I found that if I don’t force myself to think of exercise as an assignment, I won’t do it. I found that I prefer a schedule that tells me exactly what I’m supposed to be doing and when, as opposed to open-ended days. I found that I love trains.

Through the course of the trip I was working on ‘doing whatever I want’ – another way of saying independent thinking. It was a challenge for me, having always been eager to please everyone and avoid confrontation whenever possible. I had good examples of independent action through my peers, which helped set the wheels in motion for me to be empowered to ‘do whatever I want’. This lesson, and many others (that I can’t mention within 500 words) will be ones that I keep with me for the rest of my life.

There were challenges on the trip, of course, and looking back I see ways that they might have been avoided. Firstly, I think a trip later in the year would help the students (and the teachers) prepare academically for study outside of a set schedule. I think that researching the location and putting together a more detailed plan of what we want to do, how, when, and using the resources available would be a good exercise, and beneficial to the overall chaos- because you know there’ll be some- when we arrive.
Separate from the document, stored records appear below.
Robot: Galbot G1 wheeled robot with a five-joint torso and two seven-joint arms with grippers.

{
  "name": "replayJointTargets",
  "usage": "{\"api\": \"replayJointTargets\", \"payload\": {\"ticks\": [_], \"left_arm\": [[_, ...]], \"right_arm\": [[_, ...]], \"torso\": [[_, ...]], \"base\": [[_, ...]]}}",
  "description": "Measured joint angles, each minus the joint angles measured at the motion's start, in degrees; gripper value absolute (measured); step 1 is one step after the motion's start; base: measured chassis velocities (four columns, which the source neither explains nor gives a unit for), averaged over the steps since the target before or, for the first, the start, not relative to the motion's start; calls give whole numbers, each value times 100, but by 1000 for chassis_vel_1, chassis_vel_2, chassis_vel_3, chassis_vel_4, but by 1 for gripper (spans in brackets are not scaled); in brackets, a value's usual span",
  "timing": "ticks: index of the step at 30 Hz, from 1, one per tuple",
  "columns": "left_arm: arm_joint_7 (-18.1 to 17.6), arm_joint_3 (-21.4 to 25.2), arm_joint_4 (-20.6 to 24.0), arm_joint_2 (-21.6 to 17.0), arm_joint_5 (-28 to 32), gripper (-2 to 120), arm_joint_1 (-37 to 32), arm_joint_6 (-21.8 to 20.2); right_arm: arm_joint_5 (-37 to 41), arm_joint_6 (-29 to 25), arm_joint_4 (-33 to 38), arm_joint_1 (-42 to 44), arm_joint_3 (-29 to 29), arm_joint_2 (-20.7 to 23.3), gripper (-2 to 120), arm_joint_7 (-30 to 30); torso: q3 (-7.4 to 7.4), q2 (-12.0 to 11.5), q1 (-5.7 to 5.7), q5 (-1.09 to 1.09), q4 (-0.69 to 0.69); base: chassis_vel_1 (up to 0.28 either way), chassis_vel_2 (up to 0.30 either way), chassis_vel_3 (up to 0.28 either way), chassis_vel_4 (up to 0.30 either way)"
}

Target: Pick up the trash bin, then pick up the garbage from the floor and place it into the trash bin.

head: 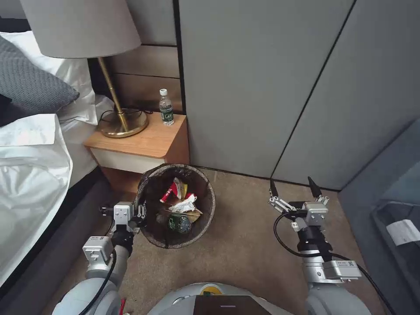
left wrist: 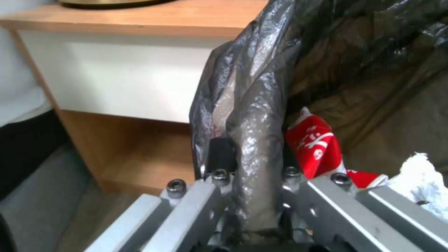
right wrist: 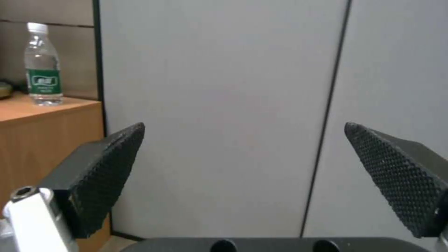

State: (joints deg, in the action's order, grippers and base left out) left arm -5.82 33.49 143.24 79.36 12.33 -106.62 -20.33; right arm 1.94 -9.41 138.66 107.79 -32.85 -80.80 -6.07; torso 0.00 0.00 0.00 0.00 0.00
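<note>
While left claw (head: 139, 215) clamps trash bin (head: 205, 218) rim, right claw (head: 294, 187) hovers agape.

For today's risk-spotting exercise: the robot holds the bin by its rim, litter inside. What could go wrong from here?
1. The left gripper pinches only the bag-covered rim of the trash bin; the slick liner could slip, or the bin could tilt and spill the red-and-white cup, tissue and green-labelled bottle.
2. The bin hangs close to the nightstand; a swing could knock it.
3. The right gripper is open and empty, so nothing steadies the far side.
</note>
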Motion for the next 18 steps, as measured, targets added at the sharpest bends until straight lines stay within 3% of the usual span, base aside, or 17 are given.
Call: {"api": "replayJointTargets", "payload": {"ticks": [18], "left_arm": [[-8, 5, 0, 14, 0, 3, -2, 15]], "right_arm": [[129, 210, 14, -139, -67, 168, 100, -9]], "torso": [[0, 0, 0, 0, 0]], "base": [[27, 33, 29, 31]]}}
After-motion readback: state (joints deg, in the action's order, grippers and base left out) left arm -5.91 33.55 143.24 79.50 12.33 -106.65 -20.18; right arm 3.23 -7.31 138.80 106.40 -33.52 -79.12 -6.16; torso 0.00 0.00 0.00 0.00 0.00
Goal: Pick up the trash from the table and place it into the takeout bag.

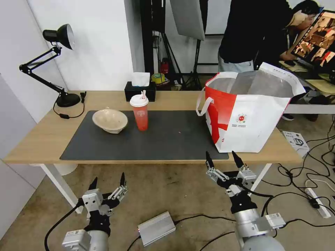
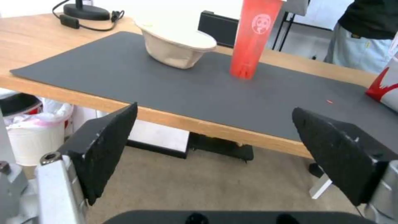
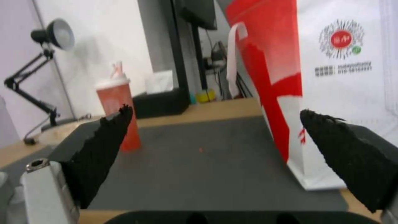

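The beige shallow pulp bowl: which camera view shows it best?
The head view: the beige shallow pulp bowl shows whole, from above, inside visible, on the dark grey mat. The left wrist view shows its outer side. In the right wrist view I cannot make it out.

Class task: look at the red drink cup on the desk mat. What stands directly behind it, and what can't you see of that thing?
Behind the red drink cup stands the black tissue box, a white tissue sticking up. The cup covers part of the box's front.

Red cup (image 2: pixel 253 37) lid beyond frame edge
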Controlling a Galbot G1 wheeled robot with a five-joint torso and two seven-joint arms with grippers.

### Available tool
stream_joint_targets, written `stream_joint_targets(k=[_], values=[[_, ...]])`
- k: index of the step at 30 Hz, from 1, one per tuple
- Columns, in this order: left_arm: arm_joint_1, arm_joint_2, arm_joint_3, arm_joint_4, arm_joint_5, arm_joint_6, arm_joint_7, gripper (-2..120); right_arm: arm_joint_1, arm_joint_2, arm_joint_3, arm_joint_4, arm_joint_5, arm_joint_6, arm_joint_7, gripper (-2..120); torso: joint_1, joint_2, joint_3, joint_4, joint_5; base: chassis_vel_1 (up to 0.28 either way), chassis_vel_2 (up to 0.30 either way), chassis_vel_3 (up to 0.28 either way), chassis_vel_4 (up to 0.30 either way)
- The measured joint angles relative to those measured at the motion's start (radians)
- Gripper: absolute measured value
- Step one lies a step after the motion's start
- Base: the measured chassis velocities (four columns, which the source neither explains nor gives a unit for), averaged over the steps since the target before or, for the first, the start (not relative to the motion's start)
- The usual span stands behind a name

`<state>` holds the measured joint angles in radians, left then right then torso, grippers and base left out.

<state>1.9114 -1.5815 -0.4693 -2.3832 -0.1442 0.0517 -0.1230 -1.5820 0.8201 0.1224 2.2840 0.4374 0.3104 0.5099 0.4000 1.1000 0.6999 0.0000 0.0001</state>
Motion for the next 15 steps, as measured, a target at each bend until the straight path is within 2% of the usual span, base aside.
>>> stream_joint_targets(k=[15], values=[[0.008, -0.005, 0.004, -0.004, 0.005, -0.001, 0.000, 100, -0.038, -0.017, -0.006, 0.032, 0.028, -0.097, 0.001, 100, 0.000, 0.000, 0.000, 0.0000, -0.0001, 0.000, 0.000, 0.000, 0.000]])
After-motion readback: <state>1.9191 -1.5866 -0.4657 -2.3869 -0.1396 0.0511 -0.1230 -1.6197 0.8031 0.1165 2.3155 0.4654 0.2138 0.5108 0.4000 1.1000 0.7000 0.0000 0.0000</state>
But these challenges can all be addressed, and if not addressed, overcome in the moment.

When I look back on this trip, I will remember a time of my life that tested my strengths and illustrated my weaknesses, that challenged me and forced me to think and live ‘outside my box’. But this was a trip that, in the end, improved my character, opened new doors to me, gave me new perspectives and inspiration, and taught me lessons that I will never forget.